To strive for complex and highly targeted effects, nanoparticles may be made of multiple materials or have coatings. Some are being tested in medicine to deliver drugs where they're needed within the body, while scientists are trying to get others to selectively penetrate and kill tumor cells.

However, new properties could bring new hazards. Particles tiny enough to cross bio-barriers might get into unwanted places once they leave the body, and even nanomaterials used to protect the environment have the risk of backfiring. Cerium oxide is a very potent combustion catalyst in nano-form. It's being added to diesel fuels in Europe to burn the fuel more efficiently and cut emissions, and "the EPA is considering mandating its use in the U.S.," Greg Lowry says. "We'd be putting a lot of that nanomaterial into the environment and it's redox-active. It has the potential to interact with organisms."

 

Learning to Wrangle the Unknowns

The work of assessing and managing nano-risks is not only complex but inherently interdisciplinary. Carnegie Mellon's new Ph.D. program is being created with a five-year, $3.15 million IGERT grant from the National Science Foundation. IGERT (Integrative Graduate Education and Research Traineeship) funds are meant expressly for "preparing people to solve tough problems that can only be addressed at the interfaces of disciplines," VanBriesen says.

All students will take two years of intensive coursework from a curriculum now being designed, then move to Ph.D. research. "The students will choose whether they want to be 'development' engineers with a degree from one of our engineering departments or 'policy' specialists from EPP," VanBriesen goes on. "But the development people will still have to learn about the policy implications of nano, and the policy people will learn enough about the technology to be effective in their work."

Each aspect in itself is daunting. In the CEINT lab where much of the Ph.D. research will be done, Greg Lowry and other CEINT-affiliated engineering faculty already have been at work for over three years trying to characterize a few of the more common potential nano-hazards. For one experiment, rows of small beakers are filled with soil samples—some dry, some submerged in water and some recently wetted to simulate rainfall. They've all been dosed with silver nanoparticles. After due time, says Lowry, "we'll speciate the silver to see what we've got. Has any of it become silver dioxide, silver sulfate, silver chloride? Has it moved up or down in the soil samples? And so on."

This sounds fairly simple, until Lowry explains that the results will be far from definitive. At the CEINT facilities at Duke University, companion experiments are being run under more "natural" conditions, with much lower doses of nanosilver in controlled environments that include plants, fish and other small life forms. The quandary, Lowry says, is that "if you use high concentrations [of a nanoparticle] in the lab you may see effects that aren't observed, or aren't important, in nature. But with extremely low concentrations it's hard to measure anything." So the researchers conduct a variety of experiments, compare observations, and try to project how long-term exposure to the material might play out in real ecosystems.

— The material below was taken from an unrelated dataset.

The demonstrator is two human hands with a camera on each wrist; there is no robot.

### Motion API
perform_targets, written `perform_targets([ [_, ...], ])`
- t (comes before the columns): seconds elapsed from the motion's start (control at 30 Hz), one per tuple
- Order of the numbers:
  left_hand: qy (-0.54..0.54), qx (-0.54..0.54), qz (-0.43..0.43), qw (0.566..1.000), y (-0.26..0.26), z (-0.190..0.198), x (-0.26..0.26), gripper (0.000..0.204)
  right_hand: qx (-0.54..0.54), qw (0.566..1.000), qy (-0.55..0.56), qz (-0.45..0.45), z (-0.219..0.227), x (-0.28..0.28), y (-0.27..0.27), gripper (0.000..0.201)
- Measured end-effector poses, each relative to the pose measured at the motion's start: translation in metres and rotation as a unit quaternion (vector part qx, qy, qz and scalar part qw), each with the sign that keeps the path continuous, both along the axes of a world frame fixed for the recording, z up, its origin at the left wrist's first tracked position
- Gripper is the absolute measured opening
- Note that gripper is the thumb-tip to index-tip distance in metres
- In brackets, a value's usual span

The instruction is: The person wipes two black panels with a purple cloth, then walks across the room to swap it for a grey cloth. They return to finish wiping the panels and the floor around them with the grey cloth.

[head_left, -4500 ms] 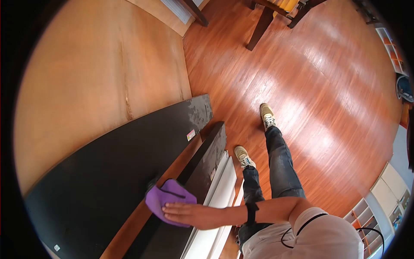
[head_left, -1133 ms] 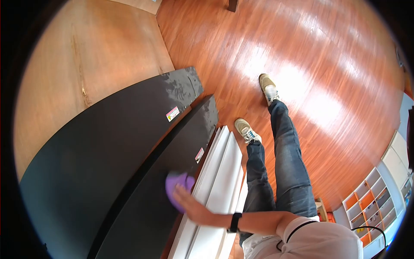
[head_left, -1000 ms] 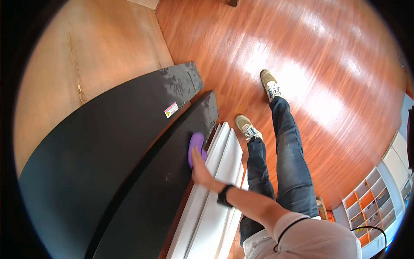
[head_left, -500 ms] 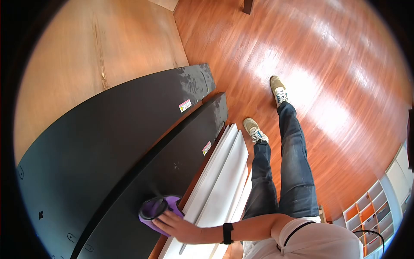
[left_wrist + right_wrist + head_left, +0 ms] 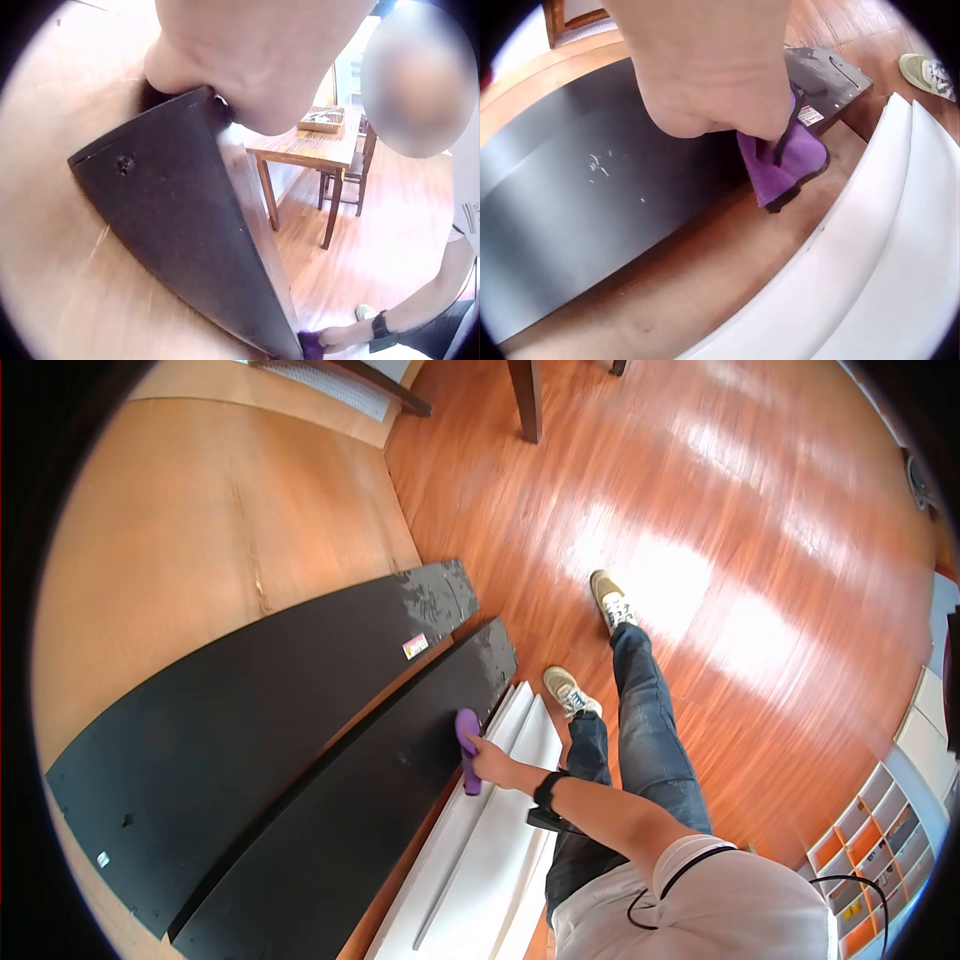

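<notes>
My right hand (image 5: 495,763) holds a purple cloth (image 5: 468,745) with dark edging at the lower long edge of the nearer black panel (image 5: 400,770). In the right wrist view the cloth (image 5: 799,161) hangs folded below the hand (image 5: 712,82), its fingers mostly hidden behind the palm. Behind the nearer panel is another long black panel (image 5: 270,680) with a label and pale smears at its far end. My left hand (image 5: 247,60) shows only in the left wrist view, right at the top corner of a black panel (image 5: 180,202); its fingers are hidden, so I cannot tell its grip.
White panels (image 5: 500,820) stand between the black ones and my legs. A large plywood surface (image 5: 180,520) lies behind. My shoes (image 5: 572,693) are on the glossy wood floor (image 5: 680,510). A wooden table (image 5: 300,154) and chair (image 5: 362,169) stand farther off.
Over the last half second my right hand has slid the cloth along the nearer panel toward its far, smeared end. At 4.5 s ago the cloth lay across that panel's upper edge.
</notes>
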State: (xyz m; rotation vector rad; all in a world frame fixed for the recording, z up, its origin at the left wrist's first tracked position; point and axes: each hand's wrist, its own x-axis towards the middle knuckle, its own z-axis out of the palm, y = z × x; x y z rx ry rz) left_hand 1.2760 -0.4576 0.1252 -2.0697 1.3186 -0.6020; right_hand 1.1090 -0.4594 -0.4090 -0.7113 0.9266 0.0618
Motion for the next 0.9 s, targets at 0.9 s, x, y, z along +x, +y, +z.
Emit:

Then the policy work adds further complexity. Once the possible impacts of a material are understood, "we have to choose appropriate policy responses for managing the risks versus the benefits," VanBriesen says. She notes that nanosilver is only one of many nanomaterials, and "if a material has medical benefits, that's a whole different risk-benefit balance than if it just makes your feet not smell." EPP Professor Elizabeth Casman, an expert in nanotech risk analysis, will take the lead in policy education for the IGERT Ph.D. program.

Despite the challenges, Jeanne VanBriesen believes that the first class of eight to ten Ph.D. students starting in September 2011 will represent a key step forward: "Nano is all about control. It's about choosing and altering materials to get the behaviors you want, when you want them. And there's an opportunity to learn how to get a wider range of benefits with less risk. What we do here can affect how the next generation of engineers will think about their work."